[Opening Data excerpt section]

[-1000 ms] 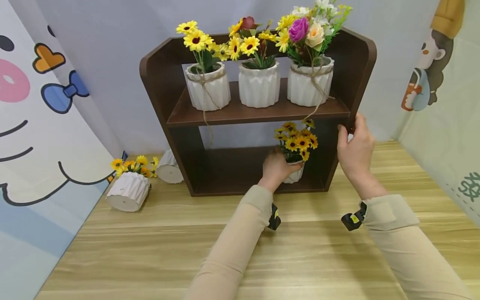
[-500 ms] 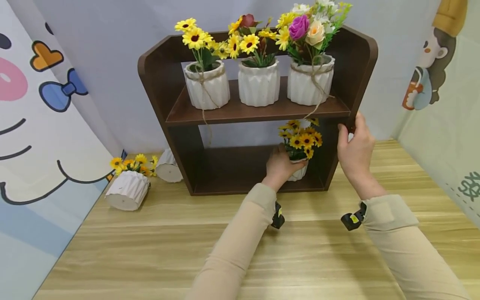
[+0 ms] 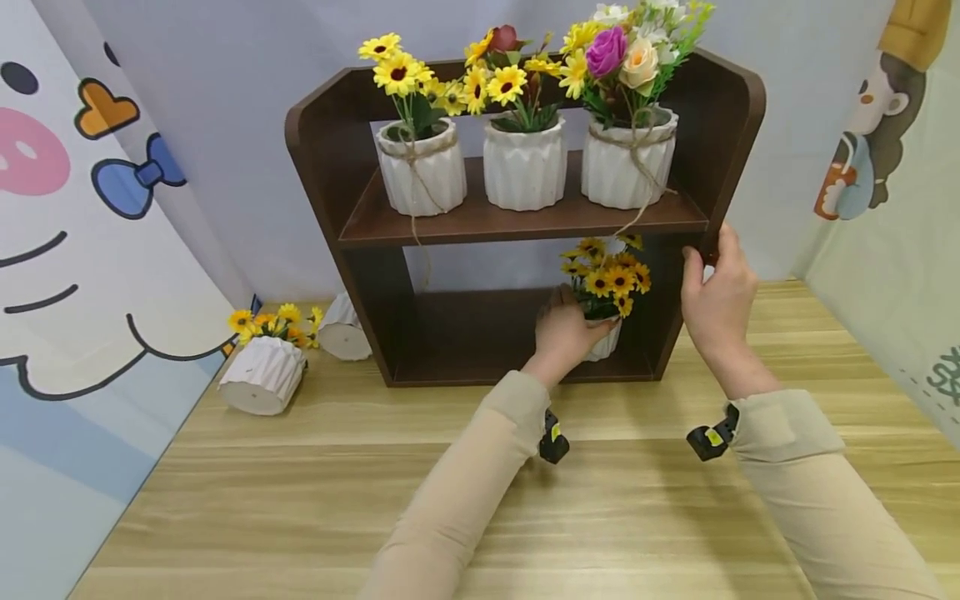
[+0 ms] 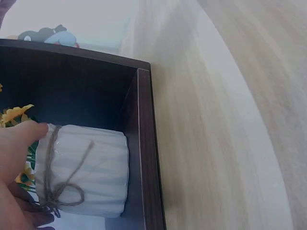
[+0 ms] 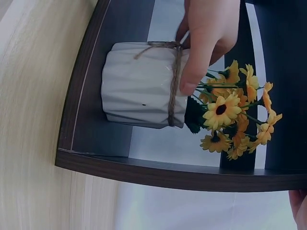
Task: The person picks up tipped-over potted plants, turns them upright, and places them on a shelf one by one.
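On the right of the lower shelf stands a white ribbed flowerpot [image 5: 139, 86] with yellow-orange artificial sunflowers and twine round its rim. My left hand [image 3: 562, 329] grips this pot at the rim, thumb on the near side and fingers behind, as the left wrist view shows around the white pot [image 4: 91, 167]. My right hand [image 3: 720, 296] holds the right side panel of the dark brown two-tier shelf [image 3: 525, 223], thumb on the front edge and fingers on the outer face. In the right wrist view only a sliver of the right hand [image 5: 300, 211] shows.
Three white flowerpots stand on the upper shelf: one with yellow daisies [image 3: 423, 175], one with mixed flowers [image 3: 525, 167], one with roses [image 3: 628, 162]. Left of the shelf, a pot with yellow flowers [image 3: 262, 375] and another white pot [image 3: 345, 329] lie tipped on the wooden table [image 3: 300, 500].
My left hand has moved the sunflower pot slightly right on the lower shelf, toward the side panel. The right hand has kept its hold on the panel. The head view has shifted slightly.
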`<state>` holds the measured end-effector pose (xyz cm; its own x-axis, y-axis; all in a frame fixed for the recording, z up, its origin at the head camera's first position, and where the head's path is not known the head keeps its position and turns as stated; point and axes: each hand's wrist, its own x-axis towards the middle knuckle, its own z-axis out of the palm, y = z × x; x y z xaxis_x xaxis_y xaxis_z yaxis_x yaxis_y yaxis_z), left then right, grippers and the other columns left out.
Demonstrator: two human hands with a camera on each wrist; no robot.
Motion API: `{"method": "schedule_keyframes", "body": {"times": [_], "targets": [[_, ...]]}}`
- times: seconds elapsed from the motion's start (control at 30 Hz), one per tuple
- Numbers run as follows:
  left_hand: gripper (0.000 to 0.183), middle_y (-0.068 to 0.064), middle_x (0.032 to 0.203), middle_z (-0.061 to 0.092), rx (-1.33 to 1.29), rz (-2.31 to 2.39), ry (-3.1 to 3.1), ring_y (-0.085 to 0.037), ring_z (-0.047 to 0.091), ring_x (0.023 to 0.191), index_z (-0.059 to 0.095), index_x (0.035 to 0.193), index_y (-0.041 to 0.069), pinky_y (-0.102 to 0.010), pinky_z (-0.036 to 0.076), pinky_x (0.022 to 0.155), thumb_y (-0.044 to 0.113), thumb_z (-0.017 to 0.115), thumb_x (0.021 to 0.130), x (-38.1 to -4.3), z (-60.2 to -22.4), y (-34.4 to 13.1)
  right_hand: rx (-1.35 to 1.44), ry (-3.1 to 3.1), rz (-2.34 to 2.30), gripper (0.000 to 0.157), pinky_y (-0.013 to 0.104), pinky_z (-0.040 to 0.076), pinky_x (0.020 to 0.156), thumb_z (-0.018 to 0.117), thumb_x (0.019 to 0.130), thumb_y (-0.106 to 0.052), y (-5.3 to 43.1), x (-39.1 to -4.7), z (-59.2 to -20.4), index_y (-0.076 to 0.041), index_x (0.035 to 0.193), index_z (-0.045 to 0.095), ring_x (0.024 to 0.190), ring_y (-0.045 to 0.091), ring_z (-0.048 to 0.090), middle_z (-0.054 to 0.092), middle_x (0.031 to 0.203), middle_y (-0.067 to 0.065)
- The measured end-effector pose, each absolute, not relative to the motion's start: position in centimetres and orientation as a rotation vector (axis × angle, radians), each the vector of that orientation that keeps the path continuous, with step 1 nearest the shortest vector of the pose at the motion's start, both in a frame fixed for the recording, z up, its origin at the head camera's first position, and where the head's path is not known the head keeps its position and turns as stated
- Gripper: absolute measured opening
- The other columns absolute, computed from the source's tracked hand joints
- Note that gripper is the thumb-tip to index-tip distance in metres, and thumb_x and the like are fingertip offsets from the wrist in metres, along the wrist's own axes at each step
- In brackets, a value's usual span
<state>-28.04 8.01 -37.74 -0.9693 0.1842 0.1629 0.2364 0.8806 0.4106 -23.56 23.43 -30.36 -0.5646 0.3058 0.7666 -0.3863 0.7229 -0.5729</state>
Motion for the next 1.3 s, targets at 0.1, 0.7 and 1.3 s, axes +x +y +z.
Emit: {"method": "schedule_keyframes", "body": {"times": [0.1, 0.7, 1.3], "targets": [[0.085, -0.017, 0.142, 0.034, -0.349, -0.673, -2.897, -0.028, 0.043, 0.124, 0.025, 0.141, -0.002, -0.035, 0.038, 0.1, 0.053, 0.054, 0.084, -27.1, -37.0, 7.7, 0.055, -1.97, 0.909, 0.026, 0.046, 0.042, 0.073, 0.052, 0.09, -0.008, 23.4, -23.6, -30.4, 0.005, 0.112, 0.052, 0.085, 0.037, 0.057, 0.06, 0.095, 0.025], [0.056, -0.011, 0.124, 0.054, -0.331, -0.934, -2.801, -0.026, 0.059, 0.099, 0.046, 0.132, 0.009, -0.04, 0.05, 0.077, 0.04, 0.058, 0.087, -24.5, -36.8, 3.0, 0.037, -1.976, 0.928, 0.028, 0.044, 0.044, 0.073, 0.052, 0.09, -0.011, 23.5, -23.7, -30.6, 0.002, 0.115, 0.052, 0.087, 0.035, 0.058, 0.06, 0.097, 0.024], [0.043, -0.01, 0.117, 0.058, -0.293, -0.571, -2.774, -0.026, 0.059, 0.099, 0.058, 0.12, 0.009, -0.039, 0.049, 0.081, 0.036, 0.06, 0.086, -22.3, -36.0, -2.9, 0.06, -1.965, 0.909, 0.028, 0.044, 0.042, 0.072, 0.053, 0.09, -0.011, 23.4, -23.7, -30.5, 0.001, 0.115, 0.052, 0.084, 0.036, 0.058, 0.059, 0.095, 0.025]]}}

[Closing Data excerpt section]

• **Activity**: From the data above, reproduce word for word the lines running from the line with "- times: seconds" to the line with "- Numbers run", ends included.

• **Result of this exercise**:
- times: seconds elapsed from the motion's start (control at 30 Hz), one per tuple
- Numbers run as follows:

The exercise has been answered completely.